_What the task requires:_ Your task is to copy every line of the records below that contains "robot".

:: Data section

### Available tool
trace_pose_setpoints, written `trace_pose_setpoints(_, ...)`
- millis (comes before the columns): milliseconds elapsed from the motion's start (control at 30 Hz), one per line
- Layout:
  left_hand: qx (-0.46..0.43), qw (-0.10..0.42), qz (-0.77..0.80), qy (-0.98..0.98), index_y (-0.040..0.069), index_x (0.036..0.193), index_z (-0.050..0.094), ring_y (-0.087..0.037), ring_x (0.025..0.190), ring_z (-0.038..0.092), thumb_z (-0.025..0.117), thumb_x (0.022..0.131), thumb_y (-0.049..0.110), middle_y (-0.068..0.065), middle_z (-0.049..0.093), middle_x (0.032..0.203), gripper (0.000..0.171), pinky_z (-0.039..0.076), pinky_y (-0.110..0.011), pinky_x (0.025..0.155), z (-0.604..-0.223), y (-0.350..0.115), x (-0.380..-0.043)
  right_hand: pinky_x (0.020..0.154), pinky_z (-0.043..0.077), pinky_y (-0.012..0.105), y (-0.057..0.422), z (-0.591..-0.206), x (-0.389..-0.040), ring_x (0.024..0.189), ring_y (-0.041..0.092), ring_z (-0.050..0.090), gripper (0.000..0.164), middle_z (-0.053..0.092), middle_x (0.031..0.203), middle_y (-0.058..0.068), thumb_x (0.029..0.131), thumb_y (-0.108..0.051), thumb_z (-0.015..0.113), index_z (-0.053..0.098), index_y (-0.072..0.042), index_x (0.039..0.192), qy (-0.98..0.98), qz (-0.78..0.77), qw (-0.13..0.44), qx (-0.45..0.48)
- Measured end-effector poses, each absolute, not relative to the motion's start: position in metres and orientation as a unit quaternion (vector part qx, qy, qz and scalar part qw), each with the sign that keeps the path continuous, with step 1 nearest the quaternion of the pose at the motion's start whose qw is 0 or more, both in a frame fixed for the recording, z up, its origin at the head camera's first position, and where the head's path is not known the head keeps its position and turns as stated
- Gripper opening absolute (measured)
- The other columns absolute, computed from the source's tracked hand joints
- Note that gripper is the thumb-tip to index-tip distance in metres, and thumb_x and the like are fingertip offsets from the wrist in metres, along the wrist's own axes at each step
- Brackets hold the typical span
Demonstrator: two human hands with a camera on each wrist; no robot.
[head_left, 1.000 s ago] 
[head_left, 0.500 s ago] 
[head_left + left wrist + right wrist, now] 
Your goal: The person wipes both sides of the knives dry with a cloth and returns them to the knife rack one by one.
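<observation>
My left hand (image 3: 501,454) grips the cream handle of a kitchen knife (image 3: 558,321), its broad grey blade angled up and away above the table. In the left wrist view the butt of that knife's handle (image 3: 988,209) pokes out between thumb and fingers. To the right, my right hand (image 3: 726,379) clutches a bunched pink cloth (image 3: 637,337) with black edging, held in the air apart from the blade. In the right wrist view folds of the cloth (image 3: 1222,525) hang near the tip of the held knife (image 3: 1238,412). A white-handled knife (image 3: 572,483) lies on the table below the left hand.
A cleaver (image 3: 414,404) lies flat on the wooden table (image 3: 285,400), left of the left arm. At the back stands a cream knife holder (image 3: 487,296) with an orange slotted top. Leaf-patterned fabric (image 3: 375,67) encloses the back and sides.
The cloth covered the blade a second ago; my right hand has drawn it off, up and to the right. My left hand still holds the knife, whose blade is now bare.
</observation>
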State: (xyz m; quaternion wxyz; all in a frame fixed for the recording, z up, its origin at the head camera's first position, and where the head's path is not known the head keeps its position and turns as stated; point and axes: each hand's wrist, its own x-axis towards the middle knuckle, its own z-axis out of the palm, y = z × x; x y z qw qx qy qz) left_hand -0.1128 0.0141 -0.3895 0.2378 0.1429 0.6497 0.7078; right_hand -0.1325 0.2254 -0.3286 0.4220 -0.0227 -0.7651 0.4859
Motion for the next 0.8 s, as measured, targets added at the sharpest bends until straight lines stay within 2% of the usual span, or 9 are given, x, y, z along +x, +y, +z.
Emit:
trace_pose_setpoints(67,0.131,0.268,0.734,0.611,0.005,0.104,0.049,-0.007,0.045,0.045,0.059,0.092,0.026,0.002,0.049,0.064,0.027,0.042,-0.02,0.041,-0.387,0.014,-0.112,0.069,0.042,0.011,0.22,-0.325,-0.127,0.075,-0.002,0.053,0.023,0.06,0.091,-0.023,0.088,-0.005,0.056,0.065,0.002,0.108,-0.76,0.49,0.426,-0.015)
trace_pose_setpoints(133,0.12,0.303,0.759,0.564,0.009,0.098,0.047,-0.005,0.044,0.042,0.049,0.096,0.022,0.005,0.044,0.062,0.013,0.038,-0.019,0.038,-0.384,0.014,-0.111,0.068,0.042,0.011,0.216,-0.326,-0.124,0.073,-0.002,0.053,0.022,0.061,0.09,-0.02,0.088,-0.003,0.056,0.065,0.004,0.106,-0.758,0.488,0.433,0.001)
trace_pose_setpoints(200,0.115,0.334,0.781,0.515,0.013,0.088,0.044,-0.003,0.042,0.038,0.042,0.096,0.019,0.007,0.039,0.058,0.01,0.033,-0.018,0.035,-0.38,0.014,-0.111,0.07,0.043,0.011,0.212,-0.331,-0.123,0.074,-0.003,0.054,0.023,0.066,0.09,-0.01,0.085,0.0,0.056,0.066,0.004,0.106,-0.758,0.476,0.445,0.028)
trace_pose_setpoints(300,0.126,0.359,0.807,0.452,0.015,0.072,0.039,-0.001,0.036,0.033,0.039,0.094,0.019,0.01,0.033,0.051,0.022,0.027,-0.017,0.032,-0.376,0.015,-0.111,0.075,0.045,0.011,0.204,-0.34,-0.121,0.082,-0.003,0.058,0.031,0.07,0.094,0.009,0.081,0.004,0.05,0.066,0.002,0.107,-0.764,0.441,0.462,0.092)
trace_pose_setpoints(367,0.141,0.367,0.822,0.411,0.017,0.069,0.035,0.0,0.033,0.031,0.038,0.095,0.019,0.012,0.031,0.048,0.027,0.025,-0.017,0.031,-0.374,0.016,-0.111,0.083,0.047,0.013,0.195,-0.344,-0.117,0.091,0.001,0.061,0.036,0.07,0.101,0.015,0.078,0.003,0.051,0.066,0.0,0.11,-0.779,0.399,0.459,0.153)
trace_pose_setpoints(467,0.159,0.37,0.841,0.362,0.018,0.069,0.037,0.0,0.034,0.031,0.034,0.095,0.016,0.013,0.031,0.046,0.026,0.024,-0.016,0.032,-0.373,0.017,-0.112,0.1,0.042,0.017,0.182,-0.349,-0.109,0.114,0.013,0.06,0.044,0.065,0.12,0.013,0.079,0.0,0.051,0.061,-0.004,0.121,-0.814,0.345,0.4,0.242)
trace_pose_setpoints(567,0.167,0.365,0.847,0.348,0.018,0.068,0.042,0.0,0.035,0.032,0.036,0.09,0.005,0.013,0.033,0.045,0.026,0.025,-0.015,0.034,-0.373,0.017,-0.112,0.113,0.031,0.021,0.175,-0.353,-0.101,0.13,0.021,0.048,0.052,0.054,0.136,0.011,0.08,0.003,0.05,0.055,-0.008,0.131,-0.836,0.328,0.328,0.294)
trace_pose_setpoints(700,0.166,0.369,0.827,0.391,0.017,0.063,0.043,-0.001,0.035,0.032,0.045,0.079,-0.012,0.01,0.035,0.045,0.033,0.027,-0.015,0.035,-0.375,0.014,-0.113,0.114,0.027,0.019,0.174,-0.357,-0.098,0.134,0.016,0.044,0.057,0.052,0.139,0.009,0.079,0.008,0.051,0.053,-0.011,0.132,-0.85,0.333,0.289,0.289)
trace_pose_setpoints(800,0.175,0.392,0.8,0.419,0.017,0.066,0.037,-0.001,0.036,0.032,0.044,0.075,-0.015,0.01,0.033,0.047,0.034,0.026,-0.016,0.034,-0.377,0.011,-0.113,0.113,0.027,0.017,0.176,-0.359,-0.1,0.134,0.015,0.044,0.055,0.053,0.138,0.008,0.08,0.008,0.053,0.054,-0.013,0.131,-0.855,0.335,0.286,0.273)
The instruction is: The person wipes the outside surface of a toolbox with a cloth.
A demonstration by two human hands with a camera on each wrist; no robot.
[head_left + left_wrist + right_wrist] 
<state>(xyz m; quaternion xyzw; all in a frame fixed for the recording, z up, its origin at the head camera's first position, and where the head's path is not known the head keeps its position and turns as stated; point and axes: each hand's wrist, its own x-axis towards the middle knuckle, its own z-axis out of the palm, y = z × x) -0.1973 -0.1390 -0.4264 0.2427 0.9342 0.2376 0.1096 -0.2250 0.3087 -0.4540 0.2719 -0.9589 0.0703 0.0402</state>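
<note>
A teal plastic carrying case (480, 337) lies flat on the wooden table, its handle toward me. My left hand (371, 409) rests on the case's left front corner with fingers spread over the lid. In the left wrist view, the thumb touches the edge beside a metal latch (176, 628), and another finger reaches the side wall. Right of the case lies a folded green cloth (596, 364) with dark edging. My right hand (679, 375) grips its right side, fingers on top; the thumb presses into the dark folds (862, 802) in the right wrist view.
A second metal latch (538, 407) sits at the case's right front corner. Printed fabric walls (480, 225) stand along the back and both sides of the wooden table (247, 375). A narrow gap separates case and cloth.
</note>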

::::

_Answer area:_
Demonstrator: two human hands with a camera on each wrist; no robot.
A demonstration by two human hands with a camera on each wrist; no robot.

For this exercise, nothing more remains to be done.